Problem description:
Restate the listing below word for word. No picture belongs in the result.

### Dataset content

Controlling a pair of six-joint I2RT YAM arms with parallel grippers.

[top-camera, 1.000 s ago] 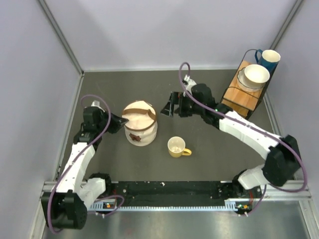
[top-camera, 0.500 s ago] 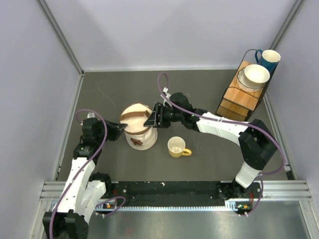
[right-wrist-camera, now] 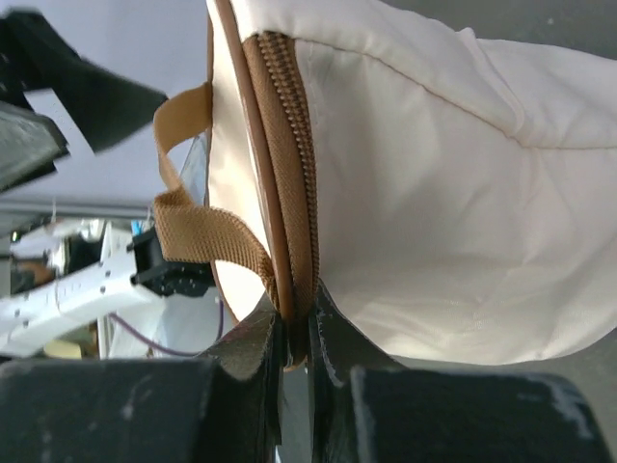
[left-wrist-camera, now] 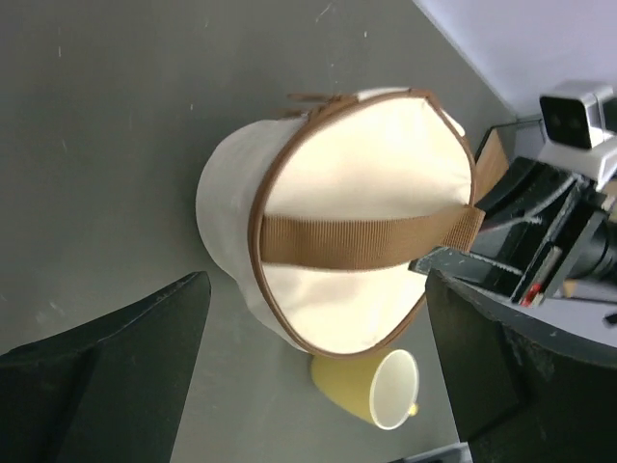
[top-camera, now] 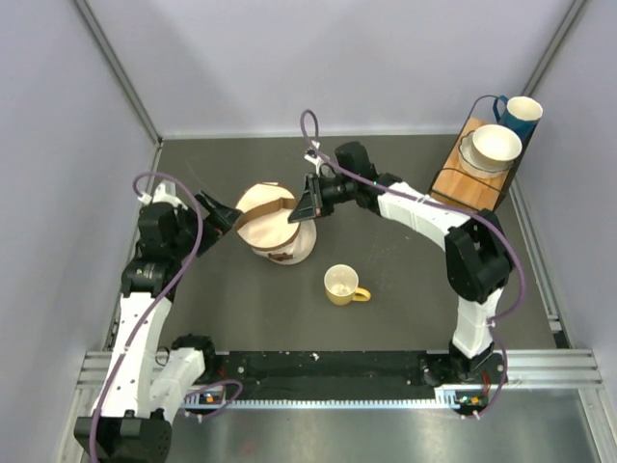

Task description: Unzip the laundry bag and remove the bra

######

Answer space:
Controlling a pair of six-joint I2RT YAM arms with parallel grippers.

[top-camera, 1.000 s ago] 
[top-camera, 0.500 s ago] 
[right-wrist-camera, now] 
[left-wrist-camera, now] 
[top-camera, now] 

Task description: Unzip the laundry bag and remove the bra

The work on this exercise has been completed.